ここでの弟子たちの姿は、表面的な現実を見て、全てを理解したような気になる私たちに対する反面教師である。同時に、それに捕らわれず、神の相を見通すイエスの姿は、教師である。一喜一憂という言葉がある。楽観的に喜ぶにせよ、なにかと憂いに沈むにせよ、外面だけを見てそうなっていないか、我が身を振り返るべきである。
永遠に続く体制はない。人が作ったもので、永遠に残るものはない。残るとしても、それはキリストの再臨までである。その時、全てが神の意志のもとに新たにされる。それで失い、絶望する人ではなく、キリストの訪れを喜ぶ者でありたいと願う。
説教の結びの言葉として
弟子たちは神殿の壮麗さに心を奪われました。白い石灰岩と金の輝きに包まれたその姿は、まさに人間の技と栄華の結晶でした。彼らはその美しさをイエスに示し、永遠に続くかのような確かさをそこに見出そうとしました。しかし、主はその外面の輝きではなく、内に潜む腐敗と終焉を見抜いておられました。

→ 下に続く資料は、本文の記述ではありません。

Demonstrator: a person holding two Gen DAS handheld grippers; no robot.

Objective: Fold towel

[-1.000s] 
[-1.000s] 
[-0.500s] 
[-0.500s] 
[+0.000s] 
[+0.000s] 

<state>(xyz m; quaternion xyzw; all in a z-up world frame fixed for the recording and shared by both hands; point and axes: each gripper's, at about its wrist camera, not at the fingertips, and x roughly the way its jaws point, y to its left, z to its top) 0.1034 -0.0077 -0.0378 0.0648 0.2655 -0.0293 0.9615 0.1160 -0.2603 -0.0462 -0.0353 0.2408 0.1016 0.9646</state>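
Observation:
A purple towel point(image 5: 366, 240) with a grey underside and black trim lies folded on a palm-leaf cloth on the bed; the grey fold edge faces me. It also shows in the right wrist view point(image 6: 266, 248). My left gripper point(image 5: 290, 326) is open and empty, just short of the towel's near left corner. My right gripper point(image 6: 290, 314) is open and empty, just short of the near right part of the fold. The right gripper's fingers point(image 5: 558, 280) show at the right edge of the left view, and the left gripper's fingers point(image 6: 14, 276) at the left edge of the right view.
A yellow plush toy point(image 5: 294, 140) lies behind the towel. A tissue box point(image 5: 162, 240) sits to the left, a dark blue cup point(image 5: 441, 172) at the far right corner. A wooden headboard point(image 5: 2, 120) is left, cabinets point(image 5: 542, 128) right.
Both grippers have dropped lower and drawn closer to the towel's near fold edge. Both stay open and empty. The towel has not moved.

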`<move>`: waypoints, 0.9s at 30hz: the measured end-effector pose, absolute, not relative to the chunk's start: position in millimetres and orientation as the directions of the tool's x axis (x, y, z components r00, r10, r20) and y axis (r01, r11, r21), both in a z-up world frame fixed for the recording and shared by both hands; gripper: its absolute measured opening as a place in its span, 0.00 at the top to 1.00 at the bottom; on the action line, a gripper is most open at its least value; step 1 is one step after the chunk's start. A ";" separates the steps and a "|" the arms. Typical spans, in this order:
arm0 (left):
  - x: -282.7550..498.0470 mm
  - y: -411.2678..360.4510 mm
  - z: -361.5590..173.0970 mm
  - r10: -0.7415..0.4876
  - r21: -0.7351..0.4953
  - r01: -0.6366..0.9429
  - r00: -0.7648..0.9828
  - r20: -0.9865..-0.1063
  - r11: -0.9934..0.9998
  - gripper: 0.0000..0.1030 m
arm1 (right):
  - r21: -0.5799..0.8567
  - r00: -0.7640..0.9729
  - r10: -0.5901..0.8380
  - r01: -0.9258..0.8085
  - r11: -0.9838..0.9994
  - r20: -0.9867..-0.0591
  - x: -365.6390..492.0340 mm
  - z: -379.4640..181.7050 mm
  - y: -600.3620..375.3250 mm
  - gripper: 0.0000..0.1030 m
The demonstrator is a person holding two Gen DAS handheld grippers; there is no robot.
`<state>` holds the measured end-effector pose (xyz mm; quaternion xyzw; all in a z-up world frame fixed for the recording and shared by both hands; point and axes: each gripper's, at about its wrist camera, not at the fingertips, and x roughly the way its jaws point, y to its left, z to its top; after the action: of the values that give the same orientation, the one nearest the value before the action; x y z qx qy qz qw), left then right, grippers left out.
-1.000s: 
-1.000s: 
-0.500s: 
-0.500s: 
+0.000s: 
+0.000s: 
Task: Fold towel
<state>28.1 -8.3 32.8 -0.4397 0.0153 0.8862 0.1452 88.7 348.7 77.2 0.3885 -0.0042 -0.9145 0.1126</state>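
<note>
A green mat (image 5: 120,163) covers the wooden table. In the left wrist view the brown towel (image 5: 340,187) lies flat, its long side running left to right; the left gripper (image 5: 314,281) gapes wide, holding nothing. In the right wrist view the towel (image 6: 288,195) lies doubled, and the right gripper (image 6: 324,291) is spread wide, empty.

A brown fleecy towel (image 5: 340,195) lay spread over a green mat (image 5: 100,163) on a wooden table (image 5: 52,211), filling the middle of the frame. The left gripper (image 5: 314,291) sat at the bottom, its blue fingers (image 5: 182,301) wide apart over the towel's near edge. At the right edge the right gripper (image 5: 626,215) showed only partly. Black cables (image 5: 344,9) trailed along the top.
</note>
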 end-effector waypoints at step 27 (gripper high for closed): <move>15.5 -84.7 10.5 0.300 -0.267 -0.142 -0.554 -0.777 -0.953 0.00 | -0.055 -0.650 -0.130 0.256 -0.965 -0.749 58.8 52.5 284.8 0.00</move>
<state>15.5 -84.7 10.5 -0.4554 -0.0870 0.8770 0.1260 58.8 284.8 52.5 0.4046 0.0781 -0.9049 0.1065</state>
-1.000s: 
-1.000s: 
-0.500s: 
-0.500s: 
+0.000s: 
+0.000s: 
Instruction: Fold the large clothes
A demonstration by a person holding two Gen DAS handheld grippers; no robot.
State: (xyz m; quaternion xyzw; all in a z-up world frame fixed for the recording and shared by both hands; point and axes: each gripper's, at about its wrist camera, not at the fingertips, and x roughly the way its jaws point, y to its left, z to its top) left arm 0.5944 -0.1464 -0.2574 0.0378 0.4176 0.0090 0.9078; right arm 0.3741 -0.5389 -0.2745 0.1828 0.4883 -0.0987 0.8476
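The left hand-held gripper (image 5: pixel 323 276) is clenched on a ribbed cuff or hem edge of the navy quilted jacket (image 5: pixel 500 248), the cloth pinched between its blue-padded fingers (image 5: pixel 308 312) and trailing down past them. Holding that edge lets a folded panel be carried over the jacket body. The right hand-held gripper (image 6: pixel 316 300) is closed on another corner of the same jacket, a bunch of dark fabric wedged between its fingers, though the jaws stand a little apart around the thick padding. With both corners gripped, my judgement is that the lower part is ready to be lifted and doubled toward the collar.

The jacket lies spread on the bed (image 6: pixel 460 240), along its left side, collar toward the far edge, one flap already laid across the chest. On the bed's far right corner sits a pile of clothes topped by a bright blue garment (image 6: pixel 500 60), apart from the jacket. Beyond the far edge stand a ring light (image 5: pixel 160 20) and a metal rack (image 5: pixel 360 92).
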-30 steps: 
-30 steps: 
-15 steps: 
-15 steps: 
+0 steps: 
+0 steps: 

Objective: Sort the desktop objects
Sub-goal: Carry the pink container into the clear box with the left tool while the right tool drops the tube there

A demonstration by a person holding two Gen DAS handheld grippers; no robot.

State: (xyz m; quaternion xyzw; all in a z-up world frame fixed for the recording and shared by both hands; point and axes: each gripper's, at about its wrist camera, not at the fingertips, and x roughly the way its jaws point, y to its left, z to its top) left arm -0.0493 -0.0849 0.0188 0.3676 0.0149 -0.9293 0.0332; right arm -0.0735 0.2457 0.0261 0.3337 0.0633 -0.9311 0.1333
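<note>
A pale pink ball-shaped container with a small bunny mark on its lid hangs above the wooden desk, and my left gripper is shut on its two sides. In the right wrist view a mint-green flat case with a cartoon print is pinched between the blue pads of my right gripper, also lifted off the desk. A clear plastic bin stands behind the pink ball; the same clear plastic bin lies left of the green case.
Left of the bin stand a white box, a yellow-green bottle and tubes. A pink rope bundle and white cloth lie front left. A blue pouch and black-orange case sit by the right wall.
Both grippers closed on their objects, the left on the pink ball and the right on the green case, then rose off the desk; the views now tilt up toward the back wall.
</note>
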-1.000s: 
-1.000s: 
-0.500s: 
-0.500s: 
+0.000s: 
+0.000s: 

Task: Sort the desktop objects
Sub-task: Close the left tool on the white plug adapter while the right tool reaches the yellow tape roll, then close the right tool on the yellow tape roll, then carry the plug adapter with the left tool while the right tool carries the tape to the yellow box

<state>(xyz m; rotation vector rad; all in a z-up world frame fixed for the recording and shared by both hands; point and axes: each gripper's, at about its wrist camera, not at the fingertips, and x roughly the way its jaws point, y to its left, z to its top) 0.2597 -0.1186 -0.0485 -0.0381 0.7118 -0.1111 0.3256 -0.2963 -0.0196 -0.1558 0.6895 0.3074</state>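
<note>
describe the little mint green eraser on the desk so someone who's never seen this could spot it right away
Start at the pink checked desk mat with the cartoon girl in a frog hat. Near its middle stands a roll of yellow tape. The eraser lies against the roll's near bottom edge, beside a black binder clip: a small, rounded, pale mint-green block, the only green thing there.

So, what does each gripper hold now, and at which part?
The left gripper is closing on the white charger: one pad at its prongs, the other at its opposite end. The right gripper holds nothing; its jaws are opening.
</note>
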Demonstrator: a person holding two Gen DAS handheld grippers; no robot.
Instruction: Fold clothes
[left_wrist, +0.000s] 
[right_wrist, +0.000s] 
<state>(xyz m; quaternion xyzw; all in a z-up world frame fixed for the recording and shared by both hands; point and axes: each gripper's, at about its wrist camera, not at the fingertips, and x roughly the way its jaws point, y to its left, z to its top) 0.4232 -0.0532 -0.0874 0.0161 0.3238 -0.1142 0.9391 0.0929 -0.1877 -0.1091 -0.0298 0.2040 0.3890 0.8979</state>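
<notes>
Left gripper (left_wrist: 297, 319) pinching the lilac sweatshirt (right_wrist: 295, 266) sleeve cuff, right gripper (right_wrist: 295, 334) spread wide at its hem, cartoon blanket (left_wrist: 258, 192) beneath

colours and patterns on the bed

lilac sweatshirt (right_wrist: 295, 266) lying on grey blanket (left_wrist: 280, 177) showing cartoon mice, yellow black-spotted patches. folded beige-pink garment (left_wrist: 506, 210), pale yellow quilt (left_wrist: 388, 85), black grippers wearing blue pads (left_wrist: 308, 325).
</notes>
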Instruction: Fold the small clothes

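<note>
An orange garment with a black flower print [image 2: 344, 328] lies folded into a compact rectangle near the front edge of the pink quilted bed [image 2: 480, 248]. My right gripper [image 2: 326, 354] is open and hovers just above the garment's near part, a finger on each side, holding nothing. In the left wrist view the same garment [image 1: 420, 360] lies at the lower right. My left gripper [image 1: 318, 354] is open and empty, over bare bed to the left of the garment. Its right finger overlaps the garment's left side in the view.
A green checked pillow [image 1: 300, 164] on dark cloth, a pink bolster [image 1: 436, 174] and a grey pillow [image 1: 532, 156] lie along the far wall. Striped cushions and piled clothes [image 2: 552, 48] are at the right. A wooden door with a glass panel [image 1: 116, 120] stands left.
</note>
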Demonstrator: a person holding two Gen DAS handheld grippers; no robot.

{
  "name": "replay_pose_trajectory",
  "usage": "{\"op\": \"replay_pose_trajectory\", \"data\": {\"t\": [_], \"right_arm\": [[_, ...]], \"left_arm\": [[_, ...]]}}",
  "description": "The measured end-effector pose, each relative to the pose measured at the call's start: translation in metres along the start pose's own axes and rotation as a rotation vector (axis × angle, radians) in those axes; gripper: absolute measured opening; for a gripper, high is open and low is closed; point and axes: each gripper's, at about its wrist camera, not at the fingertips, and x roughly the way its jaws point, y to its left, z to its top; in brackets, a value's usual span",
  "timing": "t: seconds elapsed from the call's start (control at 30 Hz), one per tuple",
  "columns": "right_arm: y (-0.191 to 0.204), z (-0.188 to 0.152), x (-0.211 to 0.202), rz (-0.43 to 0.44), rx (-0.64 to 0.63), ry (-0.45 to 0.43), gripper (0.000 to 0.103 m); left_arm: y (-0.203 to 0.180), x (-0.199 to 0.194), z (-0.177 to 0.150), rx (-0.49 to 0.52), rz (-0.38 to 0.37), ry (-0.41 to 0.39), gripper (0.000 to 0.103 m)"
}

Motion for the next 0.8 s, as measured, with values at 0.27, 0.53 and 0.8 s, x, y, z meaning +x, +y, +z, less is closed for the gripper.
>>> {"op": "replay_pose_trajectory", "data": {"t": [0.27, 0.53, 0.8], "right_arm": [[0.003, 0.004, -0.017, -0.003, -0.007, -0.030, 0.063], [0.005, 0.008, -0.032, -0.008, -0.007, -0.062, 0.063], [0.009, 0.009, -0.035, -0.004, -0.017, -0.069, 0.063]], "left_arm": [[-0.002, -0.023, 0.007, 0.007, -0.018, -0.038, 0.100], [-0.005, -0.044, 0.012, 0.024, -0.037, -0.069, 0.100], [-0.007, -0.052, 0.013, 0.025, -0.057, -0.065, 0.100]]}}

イエスの言葉は厳しくも真実にして現実です。「一つの石も残らない」。この宣告は、紀元70年のエルサレム神殿崩壊によって現実のものとなりました。人間が築いた最も壮麗な建造物でさえ、時の流れと神の審判の前には崩れ去るのです。ここに私たちは、永遠に続くものと続かないものの違いを学びます。
私たちの人生もまた、弟子たちの姿に重なります。私たちは目に見える繁栄や成功に心を奪われ、そこに安心を置こうとします。仕事の成果、財産、社会的地位、あるいは人間関係の安定。それらは確かに美しく、価値あるものです。しかし、それらはすべて「石の建物」にすぎません。やがて崩れ去り、残らないものです。
では、何が残るのでしょうか。残るものは、神の言葉です。残るものは、キリストにある信仰です。残るものは、神の国に向かう希望です。弟子たちが見たものは「石の建物」でしたが、イエスが見ていたものは「永遠の神の計画」でした。私たちもまた、目に見えるものに心を奪われるのではなく、目に見えない永遠のものに目を向けるべきです。
この世の体制は必ず移ろい、国も制度も文化も変わります。けれども、神の国は揺るがず、キリストの再臨によってすべてが新しくされます。その時、私たちは失望する者ではなく、喜び迎える者でありたいのです。
ですから、今日の御言葉は私たちに問いかけます。私たちは何を見ているでしょうか。弟子たちのように外面の栄華に心を奪われてはいないでしょうか。それとも、イエスのように神の御心を見抜き、永遠に残るものに心を寄せているでしょうか。
私たち、崩れ去るものに心を置くのではなく、永遠に残るものに望みを置きましょう。主の言葉に立ち、主の再臨を待ち望み、喜び迎える者となりましょう。
「一つの石も残らない」と語られた方こそ、永遠の礎であり、私たちの救いの岩です。 この方に望みを置き、日々の歩みを整え、主の来臨を喜び迎える者となりましょう。